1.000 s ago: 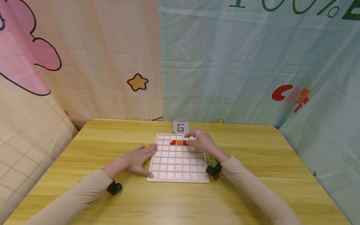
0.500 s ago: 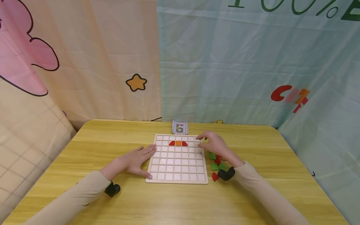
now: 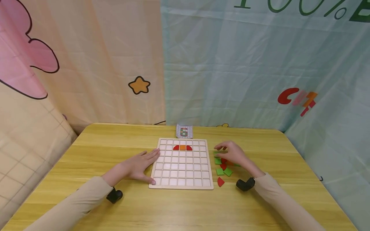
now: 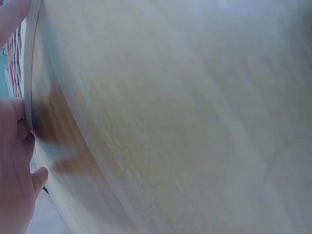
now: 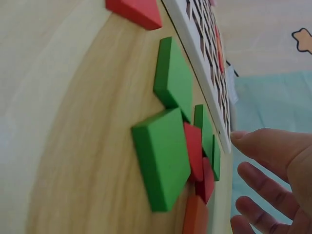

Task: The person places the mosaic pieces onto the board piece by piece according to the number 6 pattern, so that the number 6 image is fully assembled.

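A pale wooden grid board (image 3: pixel 181 188) lies mid-table. In its upper part an orange square (image 3: pixel 182 147) sits between two rounded red pieces (image 3: pixel 176 148). My left hand (image 3: pixel 137 165) rests with spread fingers along the board's left edge, the thumb at the lower corner. To the right of the board my right hand (image 3: pixel 233 153) is over the far end of a loose cluster of pieces, fingers loosely bent and apart, holding nothing. The cluster has green squares (image 5: pixel 163 156), red pieces (image 5: pixel 194 151) and an orange one (image 5: pixel 196 217). A separate red piece (image 3: pixel 221 182) lies nearest me.
A small card (image 3: pixel 184 131) with a coloured grid pattern lies just beyond the board. Printed curtains (image 3: pixel 237 70) hang behind the wooden table (image 3: pixel 115 134). Black cameras (image 3: pixel 245 184) sit at both wrists.
My right hand has left the red-and-orange row on the board and moved right and nearer, over the loose pieces. The red piece at the row's right end is uncovered. My left hand stays put.
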The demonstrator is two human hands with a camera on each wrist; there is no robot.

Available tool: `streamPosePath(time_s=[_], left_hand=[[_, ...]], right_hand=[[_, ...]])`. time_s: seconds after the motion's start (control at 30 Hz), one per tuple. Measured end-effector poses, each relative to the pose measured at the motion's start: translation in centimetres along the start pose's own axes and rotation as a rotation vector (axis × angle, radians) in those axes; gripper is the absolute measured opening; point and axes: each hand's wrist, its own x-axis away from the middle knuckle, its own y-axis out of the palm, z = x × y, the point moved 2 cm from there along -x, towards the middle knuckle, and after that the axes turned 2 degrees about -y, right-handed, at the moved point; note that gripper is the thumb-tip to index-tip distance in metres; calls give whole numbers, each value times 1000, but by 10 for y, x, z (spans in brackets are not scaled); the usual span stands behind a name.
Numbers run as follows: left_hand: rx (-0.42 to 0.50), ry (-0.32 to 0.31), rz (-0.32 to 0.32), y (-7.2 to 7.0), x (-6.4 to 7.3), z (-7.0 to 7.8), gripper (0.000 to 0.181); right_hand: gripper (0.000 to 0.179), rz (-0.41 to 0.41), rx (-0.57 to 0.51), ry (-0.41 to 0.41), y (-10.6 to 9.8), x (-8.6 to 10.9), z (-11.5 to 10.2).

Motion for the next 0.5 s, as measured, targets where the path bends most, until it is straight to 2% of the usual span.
streamPosePath(time_s=[0.1, 0.33, 0.5], left_hand=[[3, -1, 0, 0, 1, 0, 112], [8, 13, 17, -1, 2, 1, 111], [9, 6, 14, -1, 0, 2, 112]], right_hand=[[23, -1, 10, 0, 0, 2, 4], [26, -46, -7, 86, -1, 4, 9], [25, -61, -5, 112, 0, 3, 13]])
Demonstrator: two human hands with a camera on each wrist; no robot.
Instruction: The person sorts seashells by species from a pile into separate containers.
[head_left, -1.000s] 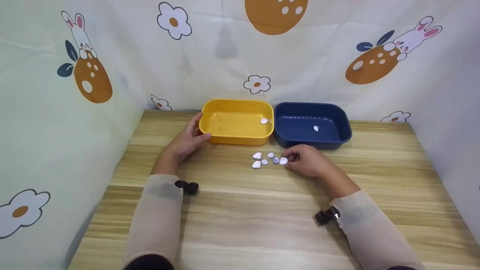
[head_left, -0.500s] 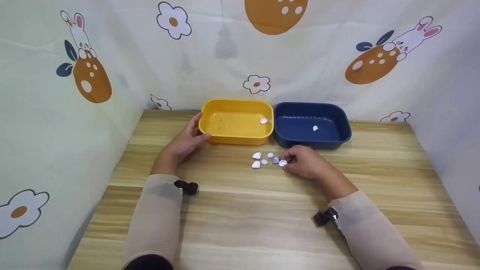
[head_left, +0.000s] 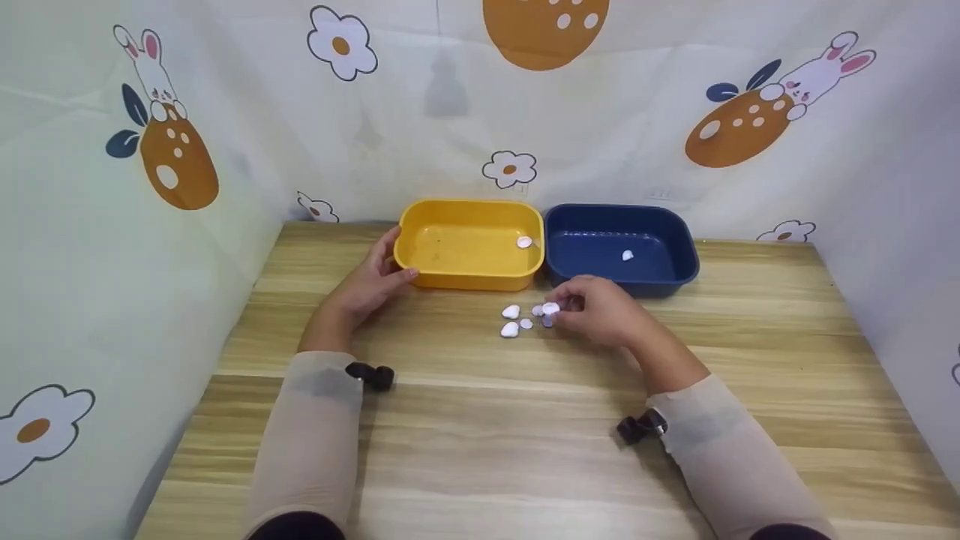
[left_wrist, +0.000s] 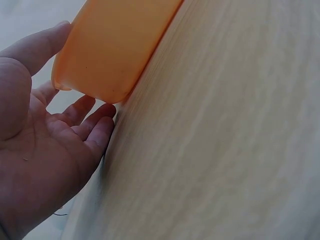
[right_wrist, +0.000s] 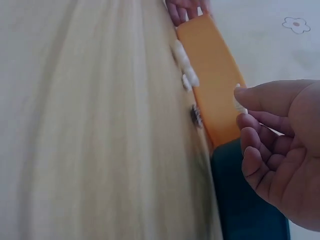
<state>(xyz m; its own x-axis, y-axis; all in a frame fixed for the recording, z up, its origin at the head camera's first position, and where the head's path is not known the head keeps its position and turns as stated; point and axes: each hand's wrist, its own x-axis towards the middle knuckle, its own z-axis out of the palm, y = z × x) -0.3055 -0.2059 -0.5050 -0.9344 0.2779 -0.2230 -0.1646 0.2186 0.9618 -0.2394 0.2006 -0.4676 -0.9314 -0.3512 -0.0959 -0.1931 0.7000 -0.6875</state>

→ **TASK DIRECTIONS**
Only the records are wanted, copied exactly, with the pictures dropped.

→ **RESULT OF THIS EXERCISE**
1.000 s ago: 
0.500 s ago: 
now: 
now: 
now: 

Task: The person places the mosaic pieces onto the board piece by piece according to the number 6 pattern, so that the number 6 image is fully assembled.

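A pale wooden grid board (image 3: pixel 181 188) lies mid-table. In its upper part an orange square (image 3: pixel 182 147) sits between two rounded red pieces (image 3: pixel 176 148). My left hand (image 3: pixel 137 165) rests with spread fingers along the board's left edge, the thumb at the lower corner. To the right of the board my right hand (image 3: pixel 233 153) is over the far end of a loose cluster of pieces, fingers loosely bent and apart, holding nothing. The cluster has green squares (image 5: pixel 163 156), red pieces (image 5: pixel 194 151) and an orange one (image 5: pixel 196 217). A separate red piece (image 3: pixel 221 182) lies nearest me.
A small card (image 3: pixel 184 131) with a coloured grid pattern lies just beyond the board. Printed curtains (image 3: pixel 237 70) hang behind the wooden table (image 3: pixel 115 134). Black cameras (image 3: pixel 245 184) sit at both wrists.
My right hand has left the red-and-orange row on the board and moved right and nearer, over the loose pieces. The red piece at the row's right end is uncovered. My left hand stays put.
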The demonstrator is two human hands with a camera on each wrist; there is no robot.

Available tool: `streamPosePath(time_s=[_], left_hand=[[_, ...]], right_hand=[[_, ...]])`. time_s: seconds after the motion's start (control at 30 Hz), one per tuple. Measured end-effector poses, each relative to the pose measured at the motion's start: translation in centimetres along the start pose's own axes and rotation as a rotation vector (axis × angle, radians) in those axes; gripper is the absolute measured opening; point and axes: each hand's wrist, its own x-axis away from the middle knuckle, its own y-axis out of the palm, z = x × y, the point moved 2 cm from there along -x, towards the middle knuckle, and after that the axes turned 2 degrees about -y, right-handed, at the moved point; note that gripper is the thumb-tip to index-tip distance in metres; calls give whole numbers, each value times 1000, but by 10 for y, x, z (spans in brackets are not scaled); the usual span stands behind a name.
Numbers run as follows: left_hand: rx (-0.42 to 0.50), ry (-0.32 to 0.31), rz (-0.32 to 0.32), y (-7.2 to 7.0), x (-6.4 to 7.3), z (-7.0 to 7.8), gripper (0.000 to 0.181); right_hand: gripper (0.000 to 0.179), rz (-0.41 to 0.41), rx (-0.57 to 0.51), ry (-0.41 to 0.41), y (-10.6 to 9.8), x (-8.6 to 10.9), z (-11.5 to 10.2).

Motion for the next 0.5 s, as measured, targets where the path bends most, until it is straight to 2% of the usual span.
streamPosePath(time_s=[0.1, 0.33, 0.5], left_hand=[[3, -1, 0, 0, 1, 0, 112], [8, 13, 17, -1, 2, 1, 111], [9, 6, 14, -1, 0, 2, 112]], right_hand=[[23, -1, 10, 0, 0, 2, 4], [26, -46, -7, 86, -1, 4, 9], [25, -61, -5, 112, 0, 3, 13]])
Demonstrator: two human hands with a camera on each wrist; no robot.
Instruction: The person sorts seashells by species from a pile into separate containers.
[head_left, -1.000s] 
[head_left, -0.500s] 
[head_left, +0.000s] 
[left_wrist, +0.000s] 
[right_wrist, +0.000s] 
<state>(xyz m; its own x-axis, y-axis; all in a frame fixed for the recording, z up, its origin at the head camera's first position, and where the head's path is not known the head keeps its position and turns as stated; point and axes: each hand's wrist, its own x-axis towards the middle knuckle, its own z-axis out of the palm, y = z × x) -0.3055 -0.2059 -0.5050 -0.9344 0.2779 -0.2230 -0.1646 0.2186 0.9618 -0.2394 0.2006 -0.4676 -0.9314 -0.3512 -0.0959 -0.1931 0.7000 -0.6875</state>

This answer requires no further additions.